1.       The candidate must have a bachelor’s degree or equivalent work experience. 

2.       A minimum of five years of progressive experience in a health-care-related organization is required, with experience in Provider Networks, Contracting, Claims Processing, or Managed Care Operations strongly preferred. 

3.       Knowledge of institutional billing requirements, reimbursement methodology, AmeriHealth products, medical policy, and benefits. 

4.       Proficiency with Outlook, Word, Access, and Excel (including pivot tables, filters, and formulas).

5.       Experience using multiple systems to review claims adjudication, medical policy, authorizations, and contracts.

6.       Proven ability to conduct educational programs using a multi-media approach to small and large groups.

7.       Prior experience in a service-oriented role is strongly preferred. 

8.       The candidate must be self-motivated with strong interpersonal, analytical, problem-solving, organizational, time management, and written and verbal communication skills. 

9.       The ability to independently manage multiple priorities with varying levels of complexity and customer expectations to a successful conclusion with limited supervision is essential, as is the ability to interact effectively with all levels of management, including medical directors. 

Hybrid

Independence has implemented a “Hybrid” model which consists of Associates working in the office 3 days a week (Tuesday, Wednesday & Thursday) and remotely 2 days a week (Monday & Friday). This role is designated as a role that fits into the “Hybrid” model. While associates may work remotely on our designated remote days, the work must be performed in the Cranbury, New Jersey area.

Independence Blue Cross is an Equal Opportunity and Affirmative Action Employer. All qualified applicants will receive consideration for employment without regard to their age, race, color, religion, sex, national origin, sexual orientation, protected veteran status, or disability.

Must have an Android or iOS device which is compatible with the free Microsoft Authenticator app.

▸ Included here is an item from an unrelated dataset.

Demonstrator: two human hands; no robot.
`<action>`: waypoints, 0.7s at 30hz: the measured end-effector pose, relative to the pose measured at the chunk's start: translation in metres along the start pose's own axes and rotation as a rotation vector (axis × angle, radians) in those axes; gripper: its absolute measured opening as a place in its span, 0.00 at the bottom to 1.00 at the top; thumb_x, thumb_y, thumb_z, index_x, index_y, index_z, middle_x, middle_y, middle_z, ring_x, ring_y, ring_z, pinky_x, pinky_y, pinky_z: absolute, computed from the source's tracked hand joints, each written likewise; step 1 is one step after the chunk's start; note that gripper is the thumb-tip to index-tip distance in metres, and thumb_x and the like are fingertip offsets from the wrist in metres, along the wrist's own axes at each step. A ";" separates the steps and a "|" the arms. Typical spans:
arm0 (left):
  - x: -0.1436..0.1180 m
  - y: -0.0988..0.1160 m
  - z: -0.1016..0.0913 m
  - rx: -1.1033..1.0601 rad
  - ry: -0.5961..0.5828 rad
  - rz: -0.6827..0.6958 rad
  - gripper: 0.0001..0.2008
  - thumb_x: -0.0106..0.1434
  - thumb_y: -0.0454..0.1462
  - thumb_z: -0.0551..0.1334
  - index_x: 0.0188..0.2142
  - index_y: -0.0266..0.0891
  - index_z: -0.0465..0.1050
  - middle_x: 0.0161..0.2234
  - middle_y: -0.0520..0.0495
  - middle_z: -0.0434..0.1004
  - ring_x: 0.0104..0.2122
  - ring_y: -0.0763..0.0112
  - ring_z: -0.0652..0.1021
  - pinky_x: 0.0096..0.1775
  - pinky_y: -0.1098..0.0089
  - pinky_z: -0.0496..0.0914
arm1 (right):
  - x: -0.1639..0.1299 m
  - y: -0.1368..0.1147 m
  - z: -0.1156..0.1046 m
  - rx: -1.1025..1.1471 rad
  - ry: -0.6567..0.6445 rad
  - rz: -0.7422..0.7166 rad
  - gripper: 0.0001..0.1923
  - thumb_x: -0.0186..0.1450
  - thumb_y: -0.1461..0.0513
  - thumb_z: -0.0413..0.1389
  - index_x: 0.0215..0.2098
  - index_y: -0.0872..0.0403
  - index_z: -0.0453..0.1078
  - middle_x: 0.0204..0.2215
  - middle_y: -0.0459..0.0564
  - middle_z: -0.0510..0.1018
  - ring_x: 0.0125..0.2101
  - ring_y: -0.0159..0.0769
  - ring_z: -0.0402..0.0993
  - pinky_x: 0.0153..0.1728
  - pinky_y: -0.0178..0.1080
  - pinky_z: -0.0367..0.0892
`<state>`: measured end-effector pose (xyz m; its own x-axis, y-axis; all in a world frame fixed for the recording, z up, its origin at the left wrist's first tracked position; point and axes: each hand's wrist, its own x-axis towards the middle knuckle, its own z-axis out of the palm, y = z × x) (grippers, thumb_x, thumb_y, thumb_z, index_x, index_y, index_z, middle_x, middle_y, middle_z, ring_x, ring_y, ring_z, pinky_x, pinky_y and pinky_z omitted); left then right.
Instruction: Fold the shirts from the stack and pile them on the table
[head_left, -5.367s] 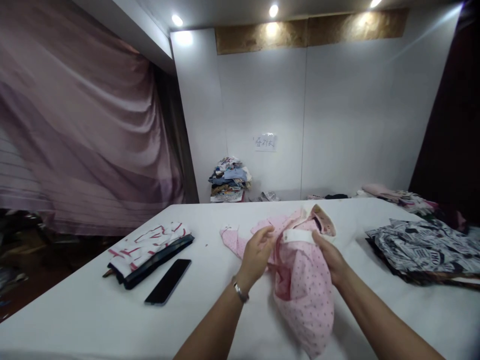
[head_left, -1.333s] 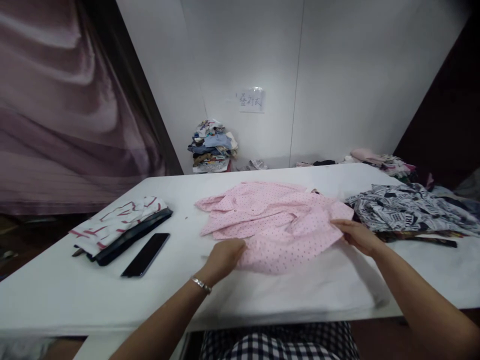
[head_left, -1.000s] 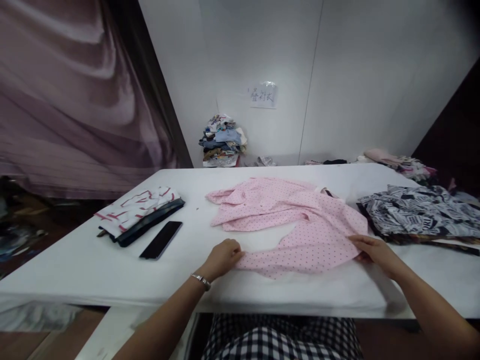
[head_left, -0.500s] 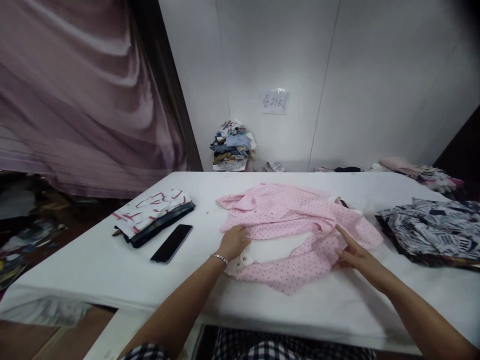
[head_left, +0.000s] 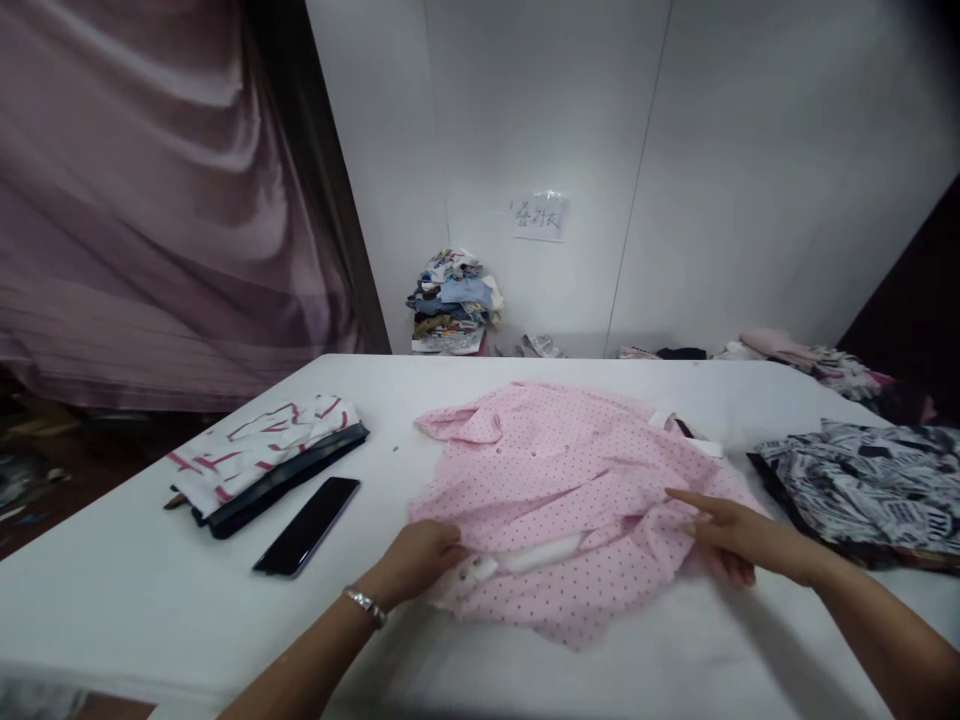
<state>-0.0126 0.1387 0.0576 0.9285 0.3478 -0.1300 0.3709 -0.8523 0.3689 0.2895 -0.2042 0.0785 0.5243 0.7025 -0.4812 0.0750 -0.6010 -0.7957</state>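
Pink shirt (head_left: 559, 480) flat beside phone (head_left: 307, 525): L hand (head_left: 420, 562) pinches near hem, R hand (head_left: 731, 535) open-fingered, presses shirt's far side.

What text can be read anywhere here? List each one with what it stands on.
Paper sign on the white wall: a few handwritten characters, too blurred to read for sure.
Black-and-white printed garment at the right of the table: the print may hold letters, too small to tell.
Phone, pink dotted shirt, folded white-and-red garment: no readable text.
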 end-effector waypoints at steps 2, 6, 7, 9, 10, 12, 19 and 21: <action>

Diversity, Equity, and Inclusion

At Independence, everyone can feel valued, supported, and comfortable to be themselves.  Our commitment to equity means that all associates have a fair opportunity to achieve their full potential.  We put these principles into action every day by acting with integrity and respect.  We stand together to speak out against injustice and to break down barriers to support a more inclusive and equitable workplace.  Celebrating and embracing the diverse thoughts and perspectives that make up our workforce means our company is more vibrant, innovative, and better able to support the people and communities we serve.

About Our Company

Serving more than 8 million people nationwide, including 2.5 million in southeastern Pennsylvania, Independence Health Group — together with its subsidiaries — is the leading health insurance organization in the Philadelphia region. Our mission to build healthier lives for you, your family, and your employees shapes our actions and decisions every day.

 

At Independence, we see each of our members as an individual, with unique needs and concerns. We’re dedicated to harnessing the very latest ideas and technologies to deliver access to care that meets those needs and surpasses your expectations.  For more information about Independence access our website at www.ibx.com. We’re revolutionizing health care, and our focus is on you!

 

Equal Employment Opportunity

Independence Blue Cross is an Equal Opportunity and Affirmative Action Employer. All qualified applicants will receive consideration for employment without regard to their age, race, color, religion, sex, national origin, sexual orientation, protected veteran status, or disability. 

Agency Disclaimer

All resumes submitted directly to an Independence Blue Cross employee from a vendor via email, the Internet or in any other form without a valid written search agreement in place for this position from the Independence Blue Cross Family of Companies Human Resources Department will be deemed the sole property of Independence Blue Cross and the Independence Blue Cross Family of Companies. Please note that no fee will be paid in the event the candidate is hired by Independence Blue Cross or the Independence Blue Cross Family of Companies as a result of the referral or through means other than our established process.